Which always leads back into a circular wondering of how selfish taking this time is. I know that coming to these places, holding this time sacred for whatever relationships exist between me and the river, me and the trees, me and the ravens, me and myself, me and that wolf, makes me somehow more human, more real, more alive, and much more capable of managing all the obligations and cares in my life. But I need it, and isn’t it selfish, to take time for what we need?
I know most everyone reading this is generally kind and sympathetic and will say of course not—at least, those of you who comment and email—but it’s a haunting question, embedded in my psyche, that I’ll probably never be fully rid of, and I’m sure I’m not alone in that.
Wild Service refocuses these questions, forcing readers to ask how much we can truly do for the world, or even love the world, if we don’t understand it, don’t know it. While it’s true that over a century of car-centrism and living indoors and, now, digital lives have increasingly disconnected humans from nature, private property and private land ownership did so centuries before, by removing people from their relationship with lands. Recommoning means re-belonging.
“Service is the foundation stone of belonging. While ownership imposes a simplistic, one-way relationship with the land, easily transferable in the passing of deeds, legal spells that confer dominion, belonging takes more work. . . . Belonging is the democratic antidote to despotic ownership, and it requires active engagement with the land, lived experience, knowledge and shared stories.”
If the only answer I can ever find to my own personal quandary is not in words, but in actions—in spending time with family and friends, in laughing and struggling together—and a great deal more in simply learning to belong, letting myself belong, with rivers and starlight, wolves and ravens, basking in Moonfall in the middle of the night under a bare-branched cottonwood tree shaking ice shards and Orion’s Belt off her fingers, in learning to serve the world, and especially the place I live and love, as it is, then I can’t imagine, when I get to the end of my life, I’ll regret having done so, having spent some time to see what, in each of those moments, was worth doing.

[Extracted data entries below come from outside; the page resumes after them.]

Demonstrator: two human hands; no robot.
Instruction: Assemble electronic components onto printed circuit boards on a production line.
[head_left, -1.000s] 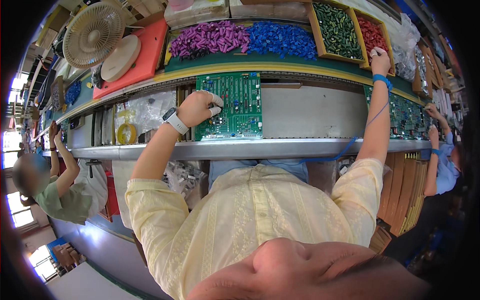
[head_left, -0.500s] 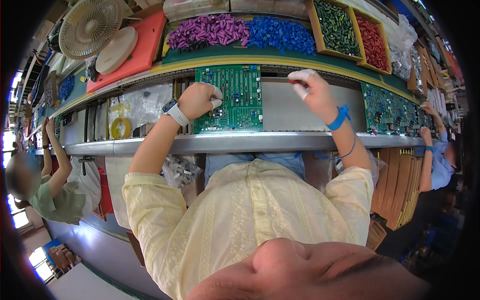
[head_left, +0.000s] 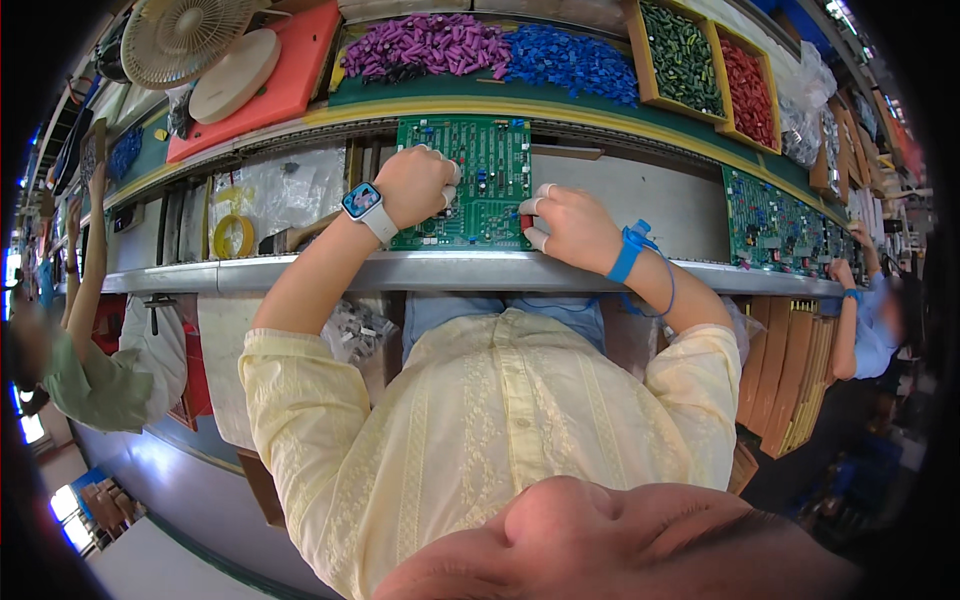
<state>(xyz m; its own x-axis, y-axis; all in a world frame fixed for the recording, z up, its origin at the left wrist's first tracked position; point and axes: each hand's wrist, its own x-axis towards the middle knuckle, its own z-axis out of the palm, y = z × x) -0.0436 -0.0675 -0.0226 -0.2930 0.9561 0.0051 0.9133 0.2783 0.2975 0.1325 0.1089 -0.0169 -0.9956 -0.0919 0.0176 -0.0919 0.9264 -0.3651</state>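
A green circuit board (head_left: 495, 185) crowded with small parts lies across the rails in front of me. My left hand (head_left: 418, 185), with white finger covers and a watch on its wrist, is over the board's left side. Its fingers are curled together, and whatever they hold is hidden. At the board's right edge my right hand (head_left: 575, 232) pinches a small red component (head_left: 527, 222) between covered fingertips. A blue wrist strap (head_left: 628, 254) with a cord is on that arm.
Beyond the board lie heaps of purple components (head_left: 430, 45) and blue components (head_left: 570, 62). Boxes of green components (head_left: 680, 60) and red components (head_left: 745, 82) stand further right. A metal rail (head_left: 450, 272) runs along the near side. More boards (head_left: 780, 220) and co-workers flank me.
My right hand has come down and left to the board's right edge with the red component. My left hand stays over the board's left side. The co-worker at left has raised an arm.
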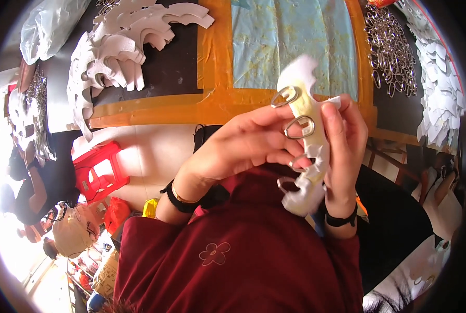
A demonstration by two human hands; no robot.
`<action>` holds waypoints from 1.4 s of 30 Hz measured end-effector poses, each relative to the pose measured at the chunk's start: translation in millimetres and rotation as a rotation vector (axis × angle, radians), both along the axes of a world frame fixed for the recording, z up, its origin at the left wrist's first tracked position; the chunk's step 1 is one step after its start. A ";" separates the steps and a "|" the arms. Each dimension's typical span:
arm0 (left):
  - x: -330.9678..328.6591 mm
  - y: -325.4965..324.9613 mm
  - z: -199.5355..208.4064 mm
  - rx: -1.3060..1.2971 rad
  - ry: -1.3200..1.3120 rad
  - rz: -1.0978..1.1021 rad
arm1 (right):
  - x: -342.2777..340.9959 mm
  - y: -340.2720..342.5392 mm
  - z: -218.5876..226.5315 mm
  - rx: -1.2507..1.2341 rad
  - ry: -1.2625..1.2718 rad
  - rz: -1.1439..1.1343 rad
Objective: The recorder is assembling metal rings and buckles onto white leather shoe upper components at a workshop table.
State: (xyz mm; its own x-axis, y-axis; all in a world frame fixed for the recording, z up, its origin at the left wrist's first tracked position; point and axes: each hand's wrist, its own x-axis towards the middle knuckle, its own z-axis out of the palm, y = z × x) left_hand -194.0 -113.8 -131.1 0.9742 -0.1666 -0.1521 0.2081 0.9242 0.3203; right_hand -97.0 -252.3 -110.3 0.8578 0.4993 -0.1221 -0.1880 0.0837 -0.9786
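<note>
A long white scalloped piece (pixel 317 138), curved and foam-like, is held upright in front of my chest, its ends blurred. My right hand (pixel 345 138) grips its right edge, the thumb on its front face and the fingers behind. From the left, my left hand (pixel 238 143) has its fingers bent against the piece's left edge, among the rings; the exact contact of the fingertips is partly hidden. Several oval metal rings hang along that edge, among them an upper ring (pixel 285 97) and a middle ring (pixel 299 127).
On the dark table lie a pile of white scalloped pieces (pixel 113 57), a blue sheet (pixel 295 39) edged with orange tape (pixel 215 65), and a heap of metal rings (pixel 392 55). More white pieces (pixel 436 99) stack at right. A red stool (pixel 101 172) and another person (pixel 37 180) are at left.
</note>
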 end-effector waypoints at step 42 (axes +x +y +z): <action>17.3 -31.2 -9.6 0.498 0.113 0.766 | 4.5 8.2 4.5 -0.333 -1.096 -0.040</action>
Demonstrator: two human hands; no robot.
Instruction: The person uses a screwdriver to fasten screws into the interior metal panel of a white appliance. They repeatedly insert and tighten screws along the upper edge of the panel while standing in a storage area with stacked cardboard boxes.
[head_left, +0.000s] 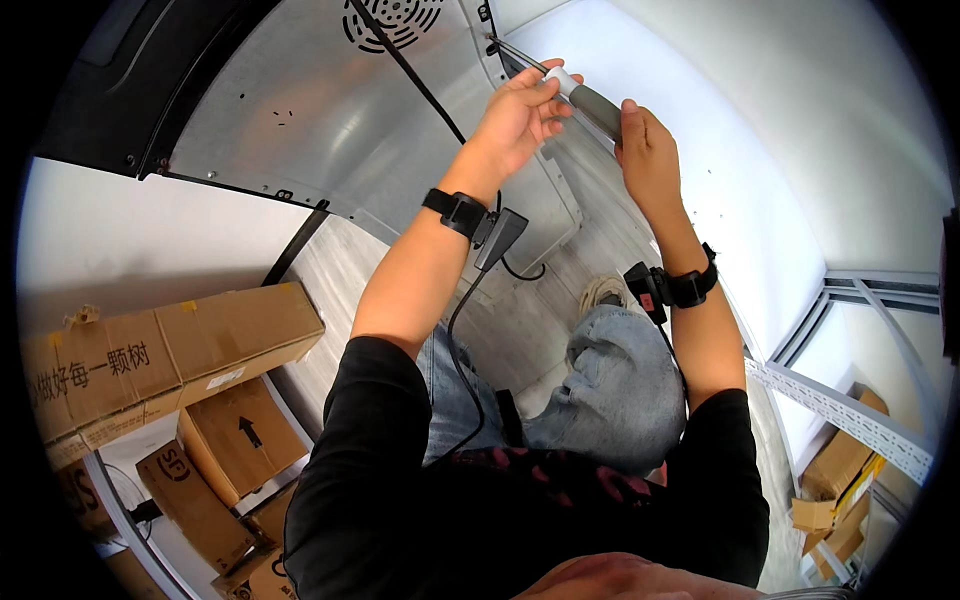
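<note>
A screwdriver (596,106) with a grey-and-white handle slants up and to the left. Its thin metal shaft reaches the perforated right edge of a large grey metal panel (310,125), near the top of the view; whether the tip sits in a screw is too small to tell. My left hand (508,125) has its thumb and fingers curled about the front of the handle, by the white collar. Around the rear end of the handle my right hand (650,160) is closed, thumb laid along it.
A black cable (415,80) hangs across the panel, in front of its round vent (395,15). Cardboard boxes (235,335) are stacked on the left. A white wall (740,110) curves along the right, with metal shelving (850,410) and more boxes below. My bent knee (625,390) is in front of me.
</note>
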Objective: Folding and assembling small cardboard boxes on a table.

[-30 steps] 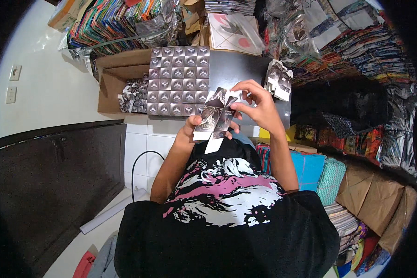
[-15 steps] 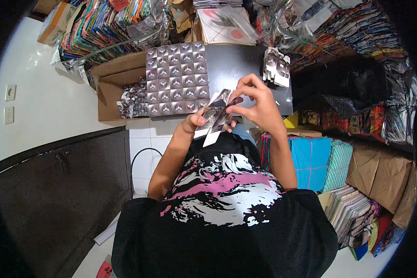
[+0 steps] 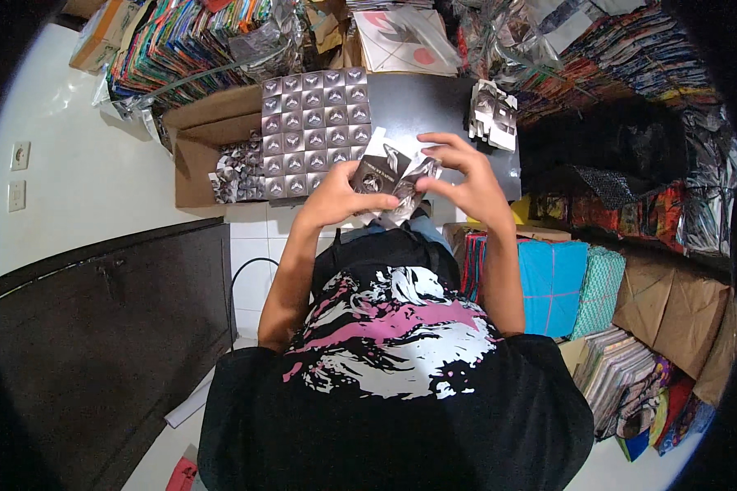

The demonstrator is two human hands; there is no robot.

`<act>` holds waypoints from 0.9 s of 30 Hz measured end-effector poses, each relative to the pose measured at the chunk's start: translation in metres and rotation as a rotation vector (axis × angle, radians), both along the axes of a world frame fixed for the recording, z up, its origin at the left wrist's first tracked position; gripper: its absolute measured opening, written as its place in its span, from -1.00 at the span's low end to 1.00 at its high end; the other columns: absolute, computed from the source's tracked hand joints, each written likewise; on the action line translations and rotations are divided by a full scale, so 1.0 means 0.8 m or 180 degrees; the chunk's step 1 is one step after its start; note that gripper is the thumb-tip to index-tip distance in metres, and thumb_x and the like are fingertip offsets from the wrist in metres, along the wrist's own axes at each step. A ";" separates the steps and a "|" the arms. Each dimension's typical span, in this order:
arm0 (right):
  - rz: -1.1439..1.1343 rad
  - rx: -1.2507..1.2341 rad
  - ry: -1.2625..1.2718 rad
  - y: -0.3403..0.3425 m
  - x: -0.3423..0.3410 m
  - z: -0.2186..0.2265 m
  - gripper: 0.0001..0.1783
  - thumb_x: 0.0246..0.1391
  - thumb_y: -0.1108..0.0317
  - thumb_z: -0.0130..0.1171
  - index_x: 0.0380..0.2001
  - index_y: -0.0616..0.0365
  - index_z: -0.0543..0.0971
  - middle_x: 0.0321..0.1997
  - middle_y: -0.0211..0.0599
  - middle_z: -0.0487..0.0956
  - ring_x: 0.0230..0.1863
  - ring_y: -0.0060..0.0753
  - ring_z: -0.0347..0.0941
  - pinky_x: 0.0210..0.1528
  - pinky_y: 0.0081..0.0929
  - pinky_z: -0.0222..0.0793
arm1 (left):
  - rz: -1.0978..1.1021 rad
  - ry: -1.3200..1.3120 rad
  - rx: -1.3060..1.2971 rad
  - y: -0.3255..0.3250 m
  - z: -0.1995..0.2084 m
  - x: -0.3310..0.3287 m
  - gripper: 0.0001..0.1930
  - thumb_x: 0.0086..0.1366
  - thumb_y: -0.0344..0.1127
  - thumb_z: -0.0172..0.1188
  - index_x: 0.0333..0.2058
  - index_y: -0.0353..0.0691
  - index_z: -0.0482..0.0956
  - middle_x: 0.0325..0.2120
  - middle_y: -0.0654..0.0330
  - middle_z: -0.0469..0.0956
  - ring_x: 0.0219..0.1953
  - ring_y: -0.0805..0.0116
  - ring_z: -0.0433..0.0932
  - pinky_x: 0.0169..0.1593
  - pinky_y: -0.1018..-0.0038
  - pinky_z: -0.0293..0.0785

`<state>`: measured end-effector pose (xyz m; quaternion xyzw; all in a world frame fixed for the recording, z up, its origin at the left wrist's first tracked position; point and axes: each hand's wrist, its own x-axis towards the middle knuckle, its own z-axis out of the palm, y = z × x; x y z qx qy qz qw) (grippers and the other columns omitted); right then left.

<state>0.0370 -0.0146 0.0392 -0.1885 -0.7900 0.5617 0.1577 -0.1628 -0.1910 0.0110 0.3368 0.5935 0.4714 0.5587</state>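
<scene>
Handling step, apparently opening or folding: left hand (image 3: pixel 333 198) clamped on grey-black printed carton (image 3: pixel 376 175), right hand (image 3: pixel 473 186) at its edge, grip unclear; next move likely calls for steady left hold.

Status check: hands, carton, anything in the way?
Left hand gripping dark printed carton, white flap sticking out. Right hand at carton's right side, grip unclear. Nothing seen blocking either hand.

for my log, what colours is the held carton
The carton is dark grey and white, head view.
</scene>
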 end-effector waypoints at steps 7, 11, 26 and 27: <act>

Half-Moon barely visible high over Glacier National Park, where I stopped to watch a bald eagle soar for a long time on my drive out of the North Fork.
FWIW, it was a relief to read this essay. I'm grateful you take the time to share your experience, and I believe it's a deep form of service to the good of the world.
I'm selfishly glad you spent that time by the river so that you could share your thoughts, your stories and your gorgeous photos with me. Thank you so much!